WHAT YOU SHOULD DO - Reproduce the listing below in its entirety. Change nothing.

>>>

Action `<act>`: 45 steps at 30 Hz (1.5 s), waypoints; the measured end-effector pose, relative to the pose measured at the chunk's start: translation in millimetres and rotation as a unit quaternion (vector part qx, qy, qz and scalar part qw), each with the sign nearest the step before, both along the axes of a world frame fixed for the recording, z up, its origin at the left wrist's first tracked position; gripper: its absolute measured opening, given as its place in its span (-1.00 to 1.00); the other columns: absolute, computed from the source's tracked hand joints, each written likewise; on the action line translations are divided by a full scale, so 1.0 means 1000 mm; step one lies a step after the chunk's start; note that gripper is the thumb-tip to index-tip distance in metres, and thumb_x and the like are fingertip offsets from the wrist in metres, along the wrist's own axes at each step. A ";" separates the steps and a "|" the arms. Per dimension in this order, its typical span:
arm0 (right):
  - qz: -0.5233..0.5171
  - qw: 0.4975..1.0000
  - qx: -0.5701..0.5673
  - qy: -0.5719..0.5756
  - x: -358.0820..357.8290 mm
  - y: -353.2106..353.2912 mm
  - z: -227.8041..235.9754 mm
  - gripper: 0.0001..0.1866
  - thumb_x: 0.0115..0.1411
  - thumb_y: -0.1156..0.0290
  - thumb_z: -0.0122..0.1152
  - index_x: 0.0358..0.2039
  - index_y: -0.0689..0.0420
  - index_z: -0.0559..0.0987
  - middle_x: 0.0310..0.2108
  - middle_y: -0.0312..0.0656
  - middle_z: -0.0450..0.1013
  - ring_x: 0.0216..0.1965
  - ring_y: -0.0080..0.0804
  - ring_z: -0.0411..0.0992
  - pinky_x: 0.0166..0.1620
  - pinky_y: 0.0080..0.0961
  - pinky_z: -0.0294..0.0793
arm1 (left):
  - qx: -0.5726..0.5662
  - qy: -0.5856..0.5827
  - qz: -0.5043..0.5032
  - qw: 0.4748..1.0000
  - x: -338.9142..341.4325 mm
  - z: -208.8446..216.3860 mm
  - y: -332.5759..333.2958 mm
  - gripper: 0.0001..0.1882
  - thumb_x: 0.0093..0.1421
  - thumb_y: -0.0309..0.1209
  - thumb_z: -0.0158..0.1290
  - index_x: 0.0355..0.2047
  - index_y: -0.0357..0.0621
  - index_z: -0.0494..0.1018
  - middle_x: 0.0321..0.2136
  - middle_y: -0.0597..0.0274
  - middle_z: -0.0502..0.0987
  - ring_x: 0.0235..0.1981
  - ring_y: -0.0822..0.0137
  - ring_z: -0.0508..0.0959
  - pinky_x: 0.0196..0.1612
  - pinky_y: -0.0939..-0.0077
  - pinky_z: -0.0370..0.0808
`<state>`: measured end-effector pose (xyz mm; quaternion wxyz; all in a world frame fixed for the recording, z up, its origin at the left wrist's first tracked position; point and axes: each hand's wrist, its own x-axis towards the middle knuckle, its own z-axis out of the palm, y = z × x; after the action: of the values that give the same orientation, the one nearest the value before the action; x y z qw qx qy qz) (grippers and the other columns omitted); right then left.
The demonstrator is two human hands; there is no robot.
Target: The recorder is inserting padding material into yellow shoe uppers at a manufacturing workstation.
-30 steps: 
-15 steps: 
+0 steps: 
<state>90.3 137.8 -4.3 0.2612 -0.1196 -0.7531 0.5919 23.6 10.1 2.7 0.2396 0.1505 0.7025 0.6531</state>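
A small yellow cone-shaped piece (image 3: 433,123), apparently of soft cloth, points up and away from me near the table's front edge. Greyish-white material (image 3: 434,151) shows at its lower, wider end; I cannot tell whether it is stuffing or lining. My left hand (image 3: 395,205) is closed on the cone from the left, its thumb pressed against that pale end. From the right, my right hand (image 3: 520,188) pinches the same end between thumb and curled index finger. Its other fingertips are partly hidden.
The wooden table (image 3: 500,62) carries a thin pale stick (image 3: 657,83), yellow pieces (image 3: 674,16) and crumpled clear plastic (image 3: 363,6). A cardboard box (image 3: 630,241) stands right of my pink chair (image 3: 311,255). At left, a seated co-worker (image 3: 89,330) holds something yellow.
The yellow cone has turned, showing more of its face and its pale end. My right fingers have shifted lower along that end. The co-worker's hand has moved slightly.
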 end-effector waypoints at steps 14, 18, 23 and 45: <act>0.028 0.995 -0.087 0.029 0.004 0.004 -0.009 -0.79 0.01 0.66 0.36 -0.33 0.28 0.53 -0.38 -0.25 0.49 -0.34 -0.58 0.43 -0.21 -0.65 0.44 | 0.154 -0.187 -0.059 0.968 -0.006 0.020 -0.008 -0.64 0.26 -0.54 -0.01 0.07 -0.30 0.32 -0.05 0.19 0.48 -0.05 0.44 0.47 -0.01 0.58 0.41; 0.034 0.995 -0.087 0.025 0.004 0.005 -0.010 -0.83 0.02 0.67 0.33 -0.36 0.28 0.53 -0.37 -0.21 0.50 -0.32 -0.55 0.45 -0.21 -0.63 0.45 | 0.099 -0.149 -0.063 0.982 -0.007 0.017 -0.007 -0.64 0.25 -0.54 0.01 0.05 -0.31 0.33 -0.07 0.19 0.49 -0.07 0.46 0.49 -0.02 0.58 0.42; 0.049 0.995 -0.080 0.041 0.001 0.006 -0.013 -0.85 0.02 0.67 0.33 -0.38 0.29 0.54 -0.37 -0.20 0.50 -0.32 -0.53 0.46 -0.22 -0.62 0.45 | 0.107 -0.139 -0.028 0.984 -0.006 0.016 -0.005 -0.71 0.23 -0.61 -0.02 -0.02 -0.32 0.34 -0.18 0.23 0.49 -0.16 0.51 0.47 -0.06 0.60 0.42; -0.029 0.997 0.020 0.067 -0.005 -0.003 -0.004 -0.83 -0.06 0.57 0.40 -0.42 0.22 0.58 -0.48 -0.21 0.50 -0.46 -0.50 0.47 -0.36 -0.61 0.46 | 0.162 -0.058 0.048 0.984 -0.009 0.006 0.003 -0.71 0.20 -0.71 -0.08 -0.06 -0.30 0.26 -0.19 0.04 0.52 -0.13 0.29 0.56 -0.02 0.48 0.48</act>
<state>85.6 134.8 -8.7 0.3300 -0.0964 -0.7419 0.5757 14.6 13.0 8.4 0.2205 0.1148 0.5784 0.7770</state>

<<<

REPLY -
Action `<act>`: 45 steps at 30 Hz (1.5 s), waypoints; the measured end-effector pose, relative to the pose measured at the chunk's start: translation in millimetres and rotation as a unit quaternion (vector part qx, qy, qz and scalar part qw), each with the sign nearest the step before, both along the axes of a world frame fixed for the recording, z up, its origin at the left wrist's first tracked position; gripper: its absolute measured opening, given as its place in its span (-1.00 to 1.00); the other columns: absolute, computed from the source's tracked hand joints, each written likewise; on the action line translations are divided by a full scale, so 1.0 means 1000 mm; step one lies a step after the chunk's start; note that gripper is the thumb-tip to index-tip distance in metres, and thumb_x and the like are fingertip offsets from the wrist in metres, along the wrist's own axes at each step. A ";" separates the steps and a "|" the arms. Per dimension in this order, its typical span:
arm0 (right):
  - qz: -0.5233..0.5171
  - qw: 0.4975..1.0000
  - qx: -0.5701..0.5673
  - qy: -0.5719..0.5756
  - x: -358.0820..357.8290 mm
  - y: -353.2106..353.2912 mm
  - z: -227.8041..235.9754 mm
  - gripper: 0.0001..0.1866
  - thumb_x: 0.0115..0.1411
  - thumb_y: -0.1156..0.0290
  - thumb_z: -0.0122..0.1152
  - index_x: 0.0358..0.2039
  - index_y: -0.0689..0.0420
  - index_z: -0.0559..0.0987
  - middle_x: 0.0310..0.2108
  - middle_y: -0.0312..0.0656
  - middle_z: -0.0450..0.1013
  - ring_x: 0.0216..0.1965
  - ring_y: -0.0080..0.0804
  - ring_z: -0.0411..0.0992
  - pinky_x: 0.0166..0.1620
  - pinky_y: 0.0080..0.0961
  - pinky_z: -0.0294..0.0793
arm1 (left):
  - qx: -0.5726..0.5662
  - qy: -0.5856..0.5827
  - qz: -0.5043..0.5032
  - qw: 0.4748..1.0000
  - x: -338.9142..341.4325 mm
  - z: -208.8446..216.3860 mm
  - y: -332.5759..333.2958 mm
  - gripper: 0.0001..0.1882
  - thumb_x: 0.0093..0.1421
  - thumb_y: -0.0309..0.1209
  - thumb_z: -0.0158..0.1290
  - index_x: 0.0355..0.2047
  - index_y: -0.0357..0.0621
  - index_z: -0.0494..0.1018
  - middle_x: 0.0321..0.2136
  - middle_y: -0.0597..0.0274
  - middle_z: -0.0502..0.0987
  - ring_x: 0.0235..0.1981
  - ring_y: -0.0822..0.0137
  - ring_z: -0.0508..0.0959
  - pinky_x: 0.0196..0.1612
  - pinky_y: -0.0939..-0.0077
  - pinky_z: -0.0370..0.0808
`<state>`: measured end-effector pose (xyz mm; quaternion wxyz; all in a world frame fixed for the recording, z up, its origin at the left wrist's first tracked position; point and axes: each hand's wrist, its own x-axis towards the middle knuckle, its own z-axis out of the palm, y = z × x; after the action: of the values that give the same orientation, the one nearest the value before the action; x y z qw qx qy qz) (grippers and the other columns omitted); right then left.
The demonstrator is two human hands; there is no robot.
Target: The recorder is inserting padding material into yellow shoe uppers at a manufacturing workstation.
-30 steps: 
-15 steps: 
+0 steps: 
<state>90.3 137.8 -4.3 0.2612 -0.1196 -0.7531 0.5919 23.6 10.1 2.7 0.2396 0.1505 0.7025 0.6531</state>
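A small yellow cone-shaped piece (image 3: 433,123), apparently of soft cloth, points up and away from me near the table's front edge. Greyish-white material (image 3: 434,151) shows at its lower, wider end; I cannot tell whether it is stuffing or lining. My left hand (image 3: 395,205) is closed on the cone from the left, its thumb pressed against that pale end. From the right, my right hand (image 3: 520,188) pinches the same end between thumb and curled index finger. Its other fingertips are partly hidden.
The wooden table (image 3: 500,62) carries a thin pale stick (image 3: 657,83), yellow pieces (image 3: 674,16) and crumpled clear plastic (image 3: 363,6). A cardboard box (image 3: 630,241) stands right of my pink chair (image 3: 311,255). At left, a seated co-worker (image 3: 89,330) holds something yellow.
The yellow cone has turned, showing more of its face and its pale end. My right fingers have shifted lower along that end. The co-worker's hand has moved slightly.
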 end-effector waypoints at steps 14, 18, 23 and 45: <act>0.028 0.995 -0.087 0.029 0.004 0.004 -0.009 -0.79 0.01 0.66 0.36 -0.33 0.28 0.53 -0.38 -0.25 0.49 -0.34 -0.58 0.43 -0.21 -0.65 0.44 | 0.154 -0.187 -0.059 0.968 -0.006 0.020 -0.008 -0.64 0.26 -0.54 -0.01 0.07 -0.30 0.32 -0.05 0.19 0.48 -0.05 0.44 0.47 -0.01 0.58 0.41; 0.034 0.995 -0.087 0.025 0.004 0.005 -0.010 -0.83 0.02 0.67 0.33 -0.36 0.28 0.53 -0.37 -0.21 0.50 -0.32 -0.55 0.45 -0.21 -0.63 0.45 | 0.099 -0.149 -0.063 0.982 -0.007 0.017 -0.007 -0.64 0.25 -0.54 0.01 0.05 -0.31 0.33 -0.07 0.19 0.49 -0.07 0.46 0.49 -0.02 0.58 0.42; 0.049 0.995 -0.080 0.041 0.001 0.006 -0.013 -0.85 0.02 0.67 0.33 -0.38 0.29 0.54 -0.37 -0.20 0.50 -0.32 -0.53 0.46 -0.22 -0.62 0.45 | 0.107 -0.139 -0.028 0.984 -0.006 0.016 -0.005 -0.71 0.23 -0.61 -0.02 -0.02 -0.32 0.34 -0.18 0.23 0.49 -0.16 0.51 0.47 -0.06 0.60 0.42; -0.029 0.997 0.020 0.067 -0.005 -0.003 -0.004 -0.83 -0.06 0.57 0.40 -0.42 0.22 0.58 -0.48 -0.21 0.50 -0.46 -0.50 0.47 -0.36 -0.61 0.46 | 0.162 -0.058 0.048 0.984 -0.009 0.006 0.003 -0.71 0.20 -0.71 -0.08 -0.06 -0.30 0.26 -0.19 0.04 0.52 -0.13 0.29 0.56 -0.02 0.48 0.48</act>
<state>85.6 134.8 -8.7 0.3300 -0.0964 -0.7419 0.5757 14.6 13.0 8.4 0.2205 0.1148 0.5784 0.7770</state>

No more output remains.